_SOURCE MATERIAL_
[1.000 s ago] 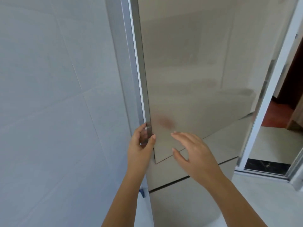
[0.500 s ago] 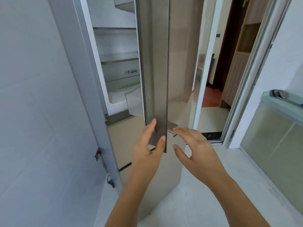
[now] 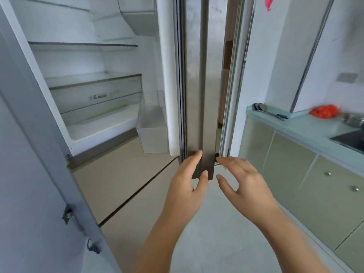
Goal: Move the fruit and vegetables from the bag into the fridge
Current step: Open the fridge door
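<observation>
The fridge door (image 3: pixel 199 85) is swung wide, seen edge-on in the middle of the view. My left hand (image 3: pixel 189 186) grips its bottom corner, thumb on the outer face and fingers on the inner side. My right hand (image 3: pixel 242 180) hovers just right of the door edge with fingers spread, holding nothing. The fridge interior (image 3: pixel 92 85) shows white shelves and a clear drawer (image 3: pixel 98 99), with no food visible. A red bag (image 3: pixel 325 110) lies on the counter at the far right.
A pale green counter (image 3: pixel 307 129) with cabinets below runs along the right, with a sink (image 3: pixel 352 140) and a utensil (image 3: pixel 266 111) on it. Lower fridge drawers (image 3: pixel 122 184) are closed. A tiled wall (image 3: pixel 23 174) stands at the left.
The fridge door has swung from nearly closed to wide, pulled by my left hand. The interior and the counter with the red bag have come into view.
</observation>
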`<state>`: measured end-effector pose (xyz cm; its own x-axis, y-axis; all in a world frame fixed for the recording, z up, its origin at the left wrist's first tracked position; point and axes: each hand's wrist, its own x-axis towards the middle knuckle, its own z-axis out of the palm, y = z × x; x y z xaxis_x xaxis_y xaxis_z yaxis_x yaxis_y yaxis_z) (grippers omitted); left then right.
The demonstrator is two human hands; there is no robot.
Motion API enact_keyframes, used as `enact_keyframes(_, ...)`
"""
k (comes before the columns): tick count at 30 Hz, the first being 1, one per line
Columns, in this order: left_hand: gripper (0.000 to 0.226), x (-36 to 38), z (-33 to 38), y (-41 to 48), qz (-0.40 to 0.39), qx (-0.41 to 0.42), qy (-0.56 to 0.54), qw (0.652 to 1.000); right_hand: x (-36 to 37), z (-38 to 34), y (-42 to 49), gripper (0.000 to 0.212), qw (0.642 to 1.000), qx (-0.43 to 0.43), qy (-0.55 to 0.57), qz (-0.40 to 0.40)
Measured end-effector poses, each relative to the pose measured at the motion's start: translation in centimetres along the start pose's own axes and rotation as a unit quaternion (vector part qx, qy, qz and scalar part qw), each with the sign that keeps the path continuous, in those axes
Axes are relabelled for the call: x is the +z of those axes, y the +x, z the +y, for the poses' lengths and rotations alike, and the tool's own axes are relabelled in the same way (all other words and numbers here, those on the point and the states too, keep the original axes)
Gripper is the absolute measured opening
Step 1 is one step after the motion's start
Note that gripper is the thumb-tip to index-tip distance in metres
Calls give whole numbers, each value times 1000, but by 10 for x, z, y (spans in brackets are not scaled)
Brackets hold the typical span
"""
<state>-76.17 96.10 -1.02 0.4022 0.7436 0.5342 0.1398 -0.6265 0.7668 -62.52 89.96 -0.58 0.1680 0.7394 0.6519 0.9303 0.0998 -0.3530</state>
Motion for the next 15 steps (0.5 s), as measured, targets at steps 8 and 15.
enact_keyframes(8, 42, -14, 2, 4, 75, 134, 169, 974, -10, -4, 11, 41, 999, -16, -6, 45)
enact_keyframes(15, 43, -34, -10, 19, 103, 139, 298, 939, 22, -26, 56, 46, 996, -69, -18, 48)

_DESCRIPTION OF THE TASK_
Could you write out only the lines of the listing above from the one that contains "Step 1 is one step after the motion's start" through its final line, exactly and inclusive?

_RESULT OF THIS EXERCISE_
Step 1 is one step after the motion's start
Note that gripper is the thumb-tip to index-tip distance in metres
Calls give whole numbers, each value times 1000, but by 10 for x, z, y (spans in brackets are not scaled)
Brackets hold the typical span
"""
<state>-76.17 96.10 -1.02 0.4022 0.7436 0.5342 0.1398 -0.6265 0.7668 -62.52 89.96 -0.58 0.1680 0.7394 0.6519 0.9303 0.0998 -0.3530</state>
Motion for the next 15 steps (0.5 s), as measured, targets at steps 8 and 15.
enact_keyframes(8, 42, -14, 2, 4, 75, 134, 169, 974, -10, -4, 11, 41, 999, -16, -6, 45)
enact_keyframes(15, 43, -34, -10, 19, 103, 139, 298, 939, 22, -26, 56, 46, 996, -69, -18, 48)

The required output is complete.